The sound and vision of Bob Dylan is the most purely, deeply American in history. The innermost feeling upon listening to
any song from any phase of Dylan’s immense career is an American one. Every song is a snapshot of America.
Even the exotic stuff on Desire is the sound of an American traveling abroad and bringing it
all back home. His music is a way to imagine America’s rich past, light and inform its present, and it
shines like The Constitution itself toward America’s future. And what is America? If ever you’re not sure but
would like to know, listen to “Restless Farewell” from The Times They Are A-Changin’ or “Dear
Landlord” from John Wesley Harding. “Odds And Ends” and “Million Dollar Bash”

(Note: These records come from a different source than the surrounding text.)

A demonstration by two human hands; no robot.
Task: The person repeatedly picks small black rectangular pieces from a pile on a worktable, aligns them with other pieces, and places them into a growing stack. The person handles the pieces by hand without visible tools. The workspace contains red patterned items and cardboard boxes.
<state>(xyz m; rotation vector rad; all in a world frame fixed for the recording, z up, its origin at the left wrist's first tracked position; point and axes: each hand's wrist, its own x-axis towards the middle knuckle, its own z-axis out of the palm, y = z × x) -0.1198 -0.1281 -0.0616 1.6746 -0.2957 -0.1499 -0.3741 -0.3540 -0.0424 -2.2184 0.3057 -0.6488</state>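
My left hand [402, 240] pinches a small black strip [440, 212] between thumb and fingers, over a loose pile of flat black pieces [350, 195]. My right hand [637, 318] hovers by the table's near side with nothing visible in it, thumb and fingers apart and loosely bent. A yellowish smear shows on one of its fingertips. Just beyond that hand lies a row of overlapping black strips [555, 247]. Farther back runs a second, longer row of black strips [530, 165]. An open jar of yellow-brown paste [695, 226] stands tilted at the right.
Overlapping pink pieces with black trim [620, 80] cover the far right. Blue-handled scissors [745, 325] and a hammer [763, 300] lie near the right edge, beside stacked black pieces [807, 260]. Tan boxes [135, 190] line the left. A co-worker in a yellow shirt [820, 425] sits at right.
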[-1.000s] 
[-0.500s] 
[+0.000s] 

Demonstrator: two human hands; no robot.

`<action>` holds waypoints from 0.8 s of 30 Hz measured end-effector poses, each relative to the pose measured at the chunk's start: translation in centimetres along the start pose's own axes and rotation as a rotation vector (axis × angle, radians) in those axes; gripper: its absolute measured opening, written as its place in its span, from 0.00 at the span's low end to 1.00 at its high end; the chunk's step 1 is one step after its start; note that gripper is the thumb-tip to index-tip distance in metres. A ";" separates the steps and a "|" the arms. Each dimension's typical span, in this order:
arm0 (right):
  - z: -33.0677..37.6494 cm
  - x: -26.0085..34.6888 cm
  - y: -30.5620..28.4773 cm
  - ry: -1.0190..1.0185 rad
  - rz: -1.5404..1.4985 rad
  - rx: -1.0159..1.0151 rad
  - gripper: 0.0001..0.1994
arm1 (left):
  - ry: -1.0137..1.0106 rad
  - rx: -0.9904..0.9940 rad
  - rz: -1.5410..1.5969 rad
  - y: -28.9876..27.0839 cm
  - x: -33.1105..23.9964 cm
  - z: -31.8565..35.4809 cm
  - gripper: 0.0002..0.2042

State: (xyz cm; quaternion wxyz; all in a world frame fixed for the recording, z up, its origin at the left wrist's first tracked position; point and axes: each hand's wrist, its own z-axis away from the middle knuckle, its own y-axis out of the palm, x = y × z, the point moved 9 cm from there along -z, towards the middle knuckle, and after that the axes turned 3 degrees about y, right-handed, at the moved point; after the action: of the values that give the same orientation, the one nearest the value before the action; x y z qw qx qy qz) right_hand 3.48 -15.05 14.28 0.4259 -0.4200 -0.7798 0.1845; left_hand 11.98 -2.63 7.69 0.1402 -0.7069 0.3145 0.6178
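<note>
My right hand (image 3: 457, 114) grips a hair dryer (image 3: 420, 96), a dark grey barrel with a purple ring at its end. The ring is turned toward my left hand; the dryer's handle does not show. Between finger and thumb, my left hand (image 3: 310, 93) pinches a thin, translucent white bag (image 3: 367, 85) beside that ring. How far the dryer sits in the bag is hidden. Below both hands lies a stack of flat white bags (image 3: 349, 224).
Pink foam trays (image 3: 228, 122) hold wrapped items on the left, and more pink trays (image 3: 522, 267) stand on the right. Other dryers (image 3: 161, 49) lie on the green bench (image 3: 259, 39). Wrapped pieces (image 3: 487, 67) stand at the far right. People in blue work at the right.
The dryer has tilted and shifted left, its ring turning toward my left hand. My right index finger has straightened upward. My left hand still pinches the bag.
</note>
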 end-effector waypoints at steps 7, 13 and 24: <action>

from the monumental Basement Tapes capture America at its core, while the entire Love And Theft album
is as close to a capsulated history of this great country as ever has been written. He is a bridge in every sense of
the word. Bruce Springsteen could never have existed without “Last Thoughts On Woody Guthrie” or “Like A
Rolling Stone.” The genius of Joni Mitchell and revolution of Ani DiFranco would have been forever locked away
behind the gray door of conformity had Dylan not come to turn the key. This goes for everyone else, too. As much as could
be said of James Brown, there is no hip-hop without Bob Dylan. If there is a precedent for the likes of Public Enemy or Eminem,
it is the folkie magician from Minnesota who bent words to his will and made them work for him. We humans are ultimately
great and noble creatues. Bob Dylan tells us so.
This is not to say Dylan should be worshipped or deified, no. He is to be used - not only as entertainment,
but as medicine and meditation, roadmap and rest stop, diary and diet, soothe and soothsayer.
I listen to his humility, artistry and all-affirming power now and I am glad again to be alive. It makes
you feel right. Centered. Connected to heritage and language. Dignified. At home even when you’re not. Proof of God.
With every word or note he has ever offered, Dylan says while life can be challenging, frightening and sometimes
disappointing, it is ultimately worth living.
I'm not surprised it took me nearly thirty-five years to get him. He’s a lot to get.